Turbo and the 15-inch MacBook Pro

The 15 and 13 are different enough that I'll address the two separately. Both are huge steps forward compared to their predecessors, but for completely different reasons. Let's start with the 15.

Starting with Sandy Bridge, all 15 and 17-inch MacBook Pros now feature quad-core CPUs. This is a huge deal. Unlike other notebook OEMs, Apple tends to be a one-size-fits-all sort of company. Sure you get choice of screen size, but the options dwindle significantly once you've decided how big of a notebook you want. For the 15 and 17-inch MBPs, all you get are quad-core CPUs. Don't need four cores? Doesn't matter, you're getting them anyway

Evolution of the 15-inch MacBook Pro Early 2011 Mid 2010 Late 2009
CPU Intel Core i7 2.0GHz (QC) Intel Core i5 2.40GHz (DC) Intel Core 2 Duo 2.53GHz (DC)
Memory 4GB DDR3-1333 4GB DDR3-1066 4GB DDR3-1066
HDD 500GB 5400RPM 320GB 5400RPM 250GB 5400RPM
Video Intel HD 3000 + AMD Radeon HD 6490M (256MB) Intel HD Graphics +
NVIDIA GeForce GT 330M (256MB)
NVIDIA GeForce 9400M (integrated)
Optical Drive 8X Slot Load DL DVD +/-R 8X Slot Load DL DVD +/-R 8X Slot Load DL DVD +/-R
Screen Resolution 1440 x 900 1440 x 900 1440 x 900
USB 2 2 2
SD Card Reader Yes Yes Yes
FireWire 800 1 1 1
ExpressCard/34 No No No
Battery 77.5Wh 77.5Wh 73Wh
Dimensions (W x D x H) 14.35" x 9.82" x 0.95" 14.35" x 9.82" x 0.95" 14.35" x 9.82" x 0.95"
Weight 5.6 lbs 5.6 lbs 5.5 lbs
Price $1799 $1799 $1699

Apple was able to rationalize this decision because of one feature: Intel Turbo Boost.

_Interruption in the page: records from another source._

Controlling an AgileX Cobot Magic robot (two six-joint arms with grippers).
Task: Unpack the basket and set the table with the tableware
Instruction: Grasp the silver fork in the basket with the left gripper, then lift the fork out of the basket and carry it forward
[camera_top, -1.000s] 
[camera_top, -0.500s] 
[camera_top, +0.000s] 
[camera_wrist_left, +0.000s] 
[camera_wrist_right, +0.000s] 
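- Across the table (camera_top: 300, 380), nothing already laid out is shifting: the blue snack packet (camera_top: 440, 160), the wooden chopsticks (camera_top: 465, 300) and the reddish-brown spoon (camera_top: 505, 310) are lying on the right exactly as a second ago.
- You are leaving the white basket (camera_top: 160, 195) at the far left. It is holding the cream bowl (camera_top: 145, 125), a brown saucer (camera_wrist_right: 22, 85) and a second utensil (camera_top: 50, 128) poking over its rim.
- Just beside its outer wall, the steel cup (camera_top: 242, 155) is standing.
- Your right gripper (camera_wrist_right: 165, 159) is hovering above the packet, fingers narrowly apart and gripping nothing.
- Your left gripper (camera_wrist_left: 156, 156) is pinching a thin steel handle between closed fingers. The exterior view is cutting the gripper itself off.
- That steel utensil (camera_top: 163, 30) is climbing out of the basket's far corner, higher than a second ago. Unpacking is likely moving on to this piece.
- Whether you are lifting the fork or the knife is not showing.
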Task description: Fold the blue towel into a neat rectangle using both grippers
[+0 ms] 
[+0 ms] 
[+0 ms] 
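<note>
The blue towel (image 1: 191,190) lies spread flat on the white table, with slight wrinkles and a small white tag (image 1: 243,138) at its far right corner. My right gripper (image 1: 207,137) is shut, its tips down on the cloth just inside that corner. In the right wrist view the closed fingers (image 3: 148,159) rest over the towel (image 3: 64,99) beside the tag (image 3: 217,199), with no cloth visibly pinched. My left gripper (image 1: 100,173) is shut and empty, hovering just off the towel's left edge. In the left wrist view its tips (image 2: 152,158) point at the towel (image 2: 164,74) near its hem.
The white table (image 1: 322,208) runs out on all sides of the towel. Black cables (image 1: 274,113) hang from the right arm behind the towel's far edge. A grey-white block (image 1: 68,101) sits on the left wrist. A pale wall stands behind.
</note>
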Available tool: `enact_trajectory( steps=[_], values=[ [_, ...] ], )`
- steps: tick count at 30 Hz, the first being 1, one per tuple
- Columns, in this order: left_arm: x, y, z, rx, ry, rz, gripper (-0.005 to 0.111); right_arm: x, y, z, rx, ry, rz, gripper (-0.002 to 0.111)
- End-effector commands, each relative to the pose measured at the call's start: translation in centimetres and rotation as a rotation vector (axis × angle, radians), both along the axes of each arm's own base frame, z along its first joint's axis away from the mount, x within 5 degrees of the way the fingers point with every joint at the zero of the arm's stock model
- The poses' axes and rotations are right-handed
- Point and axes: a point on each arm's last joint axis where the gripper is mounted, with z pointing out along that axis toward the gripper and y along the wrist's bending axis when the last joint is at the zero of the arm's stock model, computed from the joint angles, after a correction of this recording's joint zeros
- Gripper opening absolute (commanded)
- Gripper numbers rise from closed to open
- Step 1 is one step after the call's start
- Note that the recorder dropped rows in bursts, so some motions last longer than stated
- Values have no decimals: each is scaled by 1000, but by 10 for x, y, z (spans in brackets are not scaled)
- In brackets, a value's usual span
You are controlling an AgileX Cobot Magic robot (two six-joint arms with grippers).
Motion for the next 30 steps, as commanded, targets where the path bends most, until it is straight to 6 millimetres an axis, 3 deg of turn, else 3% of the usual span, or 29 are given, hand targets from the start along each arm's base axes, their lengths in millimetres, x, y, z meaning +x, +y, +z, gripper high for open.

In the ramp to 90nm Intel realized that it was expending a great deal of power in the form of leakage current. You may have heard transistors referred to as digital switches. Turn them on and current flows, turn them off and current stops flowing. The reality is that even when transistors are off, some current may still flow. This is known as leakage current and it becomes a bigger problem the smaller your transistors become.

With Nehalem Intel introduced a new type of transistor into its architecture: the power gate transistor. Put one of these babies in front of the source voltage to a large group of transistors and at the flip of a, err, switch you can completely shut off power to those transistors. No current going to the transistors means effectively no leakage current.

Prior to Intel's use of power gating, we had the next best thing: clock gating. Instead of cutting power to a group of transistors, you'd cut the clock signal. With no clock signal, any clocked transistors would effectively be idle. Any blocks that are clock gated consume no active power, however it doesn't address the issue of leakage power. So while clock gating got you some thermal headroom, it became less efficient as we moved to smaller and smaller transistors.


All four cores in this case have the same source voltage, but can be turned off individually thanks to the power gate above the core

Power gating gave Intel one very important feature: the ability to truly shut off a core when not in use. Prior to power gating Intel, like any other microprocessor company, had to make tradeoffs in choosing core count vs. clock speed. The maximum power consumption/thermal output is effectively a fixed value, physics has something to do with that. If you want four cores in the same thermal envelope as two cores, you have to clock them lower. In the pre-Nehalem days you had to choose between two faster cores or four slower cores, there was no option for people who needed both.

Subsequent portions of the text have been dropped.